Petropavlovsk in the news...

Wednesday, April 19, 2006

The Gods Must Be Crazy II

Life is irony. At least that’s what last week taught me.

I arrived back in Kunming early on April 6th after delivering Jean to the US. I was exhausted but tried desperately to sleep on the plane because I knew I had to hit the ground running. I had to teach on Thursday, make up a class on Friday, and there were two fundraisers for Jean that weekend. On Friday there was a “Foreigner’s Ball” at a Chinese bar in town, and on Saturday a Pub Crawl. The Foreigner’s Ball was designed as a show put on by westerners for a Chinese audience, whereas the Pub Crawl was mostly for foreigners at ex-pat bars to go drink.

One of my (and Jean’s) friends Jen was organizing the Foreigner’s Ball, another friend Aaliyah the Pub Crawl. Jen had been running around all week getting acts together for the show, finding people for the date auction, fitting clothes for the fashion show, and drinking with the male strippers until they agreed to the show. It’s a tough life, I know.

Friday night came around, and my roll was selling myself in the date auction, so I decided to go through my standard Friday routine. That meant going to capoeira from 6:30-8:30PM and then to a friend’s house in the neighborhood to shower and change.

The group that I had gone to capoeira with and I arrived late at the actual event, 9:30ish for a performance that was to start at 10. To our surprise, we arrived before the event planner/coordinator, Jen. She did arrive shortly after us, but it was obvious she was in a bad way. We heard from one of her co-workers at the bar that she had been out drinking late the previous night, and we were infuriated at the thought that she was too hung over to run the show.

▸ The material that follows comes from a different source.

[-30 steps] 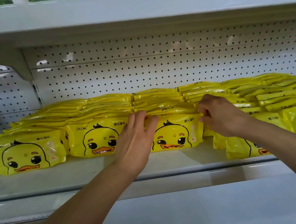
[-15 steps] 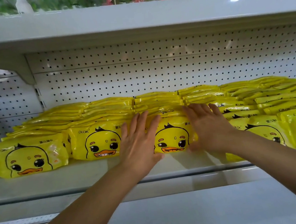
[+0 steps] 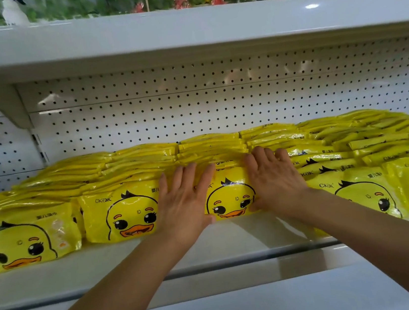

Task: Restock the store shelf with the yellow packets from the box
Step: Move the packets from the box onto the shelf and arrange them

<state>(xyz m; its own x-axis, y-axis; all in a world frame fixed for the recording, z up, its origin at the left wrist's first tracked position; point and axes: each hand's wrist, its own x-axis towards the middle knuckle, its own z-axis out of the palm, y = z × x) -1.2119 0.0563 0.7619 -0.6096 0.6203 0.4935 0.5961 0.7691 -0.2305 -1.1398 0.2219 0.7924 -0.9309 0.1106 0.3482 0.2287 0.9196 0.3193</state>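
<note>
The glossy yellow plastic packet with the duck face (image 3: 230, 198) stands upright at the front of the white metal shelf (image 3: 124, 262), duck face outward, long axis running left to right. The left hand (image 3: 183, 205) and right hand (image 3: 273, 181) press flat against its two ends, fingers (image 3: 188, 178) straight and spread, gripping nothing. Matching yellow packet rows (image 3: 146, 161) flank it and fill the shelf back to the white pegboard panel (image 3: 217, 105).
</note>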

As she lay on the couch, little sympathy was sent in her direction, as we were too worried about getting through the show, and saw her as dropping the ball. Not having much else to do, I tried to coordinate the behind-the-scenes work as best I could with absolutely no preparation to do so.

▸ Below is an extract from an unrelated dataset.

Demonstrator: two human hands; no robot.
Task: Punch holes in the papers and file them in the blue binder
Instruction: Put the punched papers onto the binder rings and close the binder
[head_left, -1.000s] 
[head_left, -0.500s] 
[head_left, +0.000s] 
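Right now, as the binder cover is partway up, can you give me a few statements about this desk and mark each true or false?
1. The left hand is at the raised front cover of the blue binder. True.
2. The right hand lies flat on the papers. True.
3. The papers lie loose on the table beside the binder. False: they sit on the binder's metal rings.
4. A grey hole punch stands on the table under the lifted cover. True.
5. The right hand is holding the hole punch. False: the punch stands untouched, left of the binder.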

We muddled through the show, and all in all, things went ok. The worst part was a horribly long break in the middle as the Italian band took forever to set up (whoops!). We ended up going much longer than we had hoped for, and the date auction, which had been scheduled for the end wasn’t exactly the success we had been hoping for.

The next morning, my anger and frustration at Jen melted to guilt as I got a call from Aaliyah saying she had helped Jen to the hospital, and she was currently in the ER. Aaliyah needed to go finish prepping the Pub Crawl, so I volunteered to take over for her as Jen’s advocate at the hospital. I dragged my friend Matt (who works at an AIDS-prevention NGO and was thus more conversant in medical Chinese than I) along with, and thank the gods I did!

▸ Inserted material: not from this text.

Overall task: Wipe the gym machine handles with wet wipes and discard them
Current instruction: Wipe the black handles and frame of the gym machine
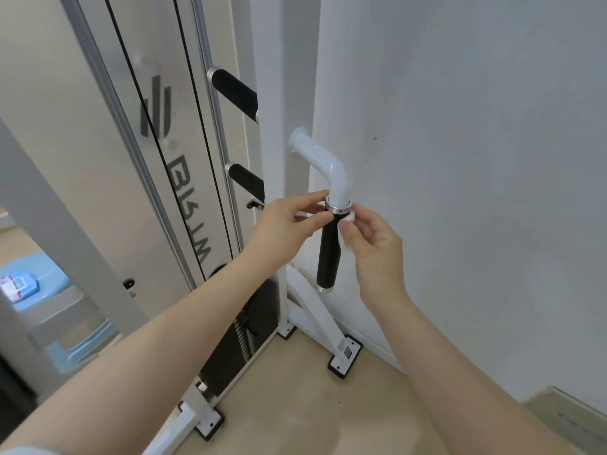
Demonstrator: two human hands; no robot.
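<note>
A: Wipe (347, 232)? Where is it held?
B: Pinched by the right hand (372, 246), pressed on the black handle (329, 254) at three o'clock.
A: Left hand (285, 224)?
B: Fingers curled round the handle's top, at nine o'clock.

We count three black handle grips: one upright grip (328, 254) between our hands, and two slanted grips, an upper (235, 93) and a lower (248, 180), on the frame behind; one white wet wipe (348, 217); two hands, left (285, 221) and right (374, 244); two black cables (138, 103); three floor feet (345, 356); one blue stool (42, 274).
</note>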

We arrived to chaos in the ER. Jen was writhing in pain, hand clutched on her stomach. They had performed an ultrasound, but still weren’t sure what was going on. Aaliyah was still convinced that it was just Jen being hung over, so she didn’t seem to be treating it too seriously. Also, her Chinese is not bad, but medical Chinese is a whole new realm, and Chinese hospitals are hell. Aaliyah was alone and overwhelmed. We weren’t much better, but we were reinforcements, and we knew who to call.

After Aaliyah left, Matt and I took over. I called Ben (Jean’s boyfriend who is also a Chinese doctor who was at work in Eastern China), who called his “friends” in the ICU to come take a look at Jen. Matt called a Chinese co-worker who could help us translate and work the system.

The fact of the matter, though, is that Chinese hospitals are infuriating (and I’m being generous). It is set up so that you MUST have at least one other person with you (if not two) in order to get anything done. Treatment is withheld until payment is received, damned if procedure is an actual emergency! That means that if they want to do a blood test, for example, they give you a piece of paper, you run to the rows of cashiers on the other side of the building, and bring back the receipt before they ever stick the patient with the needle. Matt became the designated receipt runner.

I was there to try to comfort Jen as best I could while Ms. Yu became our quasi-guide. Next to Jen was a man who obviously had a broken neck and was hurting profusely. Ever couple of minutes he would let out a long, loud, ghostly moan that made me shutter every time. By Jen’s feet was a young child with the skin scraped or burned off his belly. When the nurse would go to given him a shot he would start shrieking. His mother spanked him to shut him up. That was the first time I almost lost it that day.

Jen’s pain became more intense but the doctors refused to give her any pain medicine. It is vaguely logical to not give someone pain medication until s/he has been diagnosed, but it’s hard to watch. Each new doctor (including the “friends” from the ICU who I recognized immediately…you know something is wrong when you recognize your local ICU staff) would ask her what hurt, then press her stomach just to make sure. We took her for a CT scan and once they heard she had been drinking the night before, they were convinced that Jen had pancreatitis (an inflammation of the pancreas caused almost only by heavy drinking where the amylase and lipase, digestive proteins produced in the pancreas, are activated before they leave the pancreas). The CT showed liquid around the pancreas that supported such a conclusion, but they did not find increased levels of amylase in her blood samples. A disconnect.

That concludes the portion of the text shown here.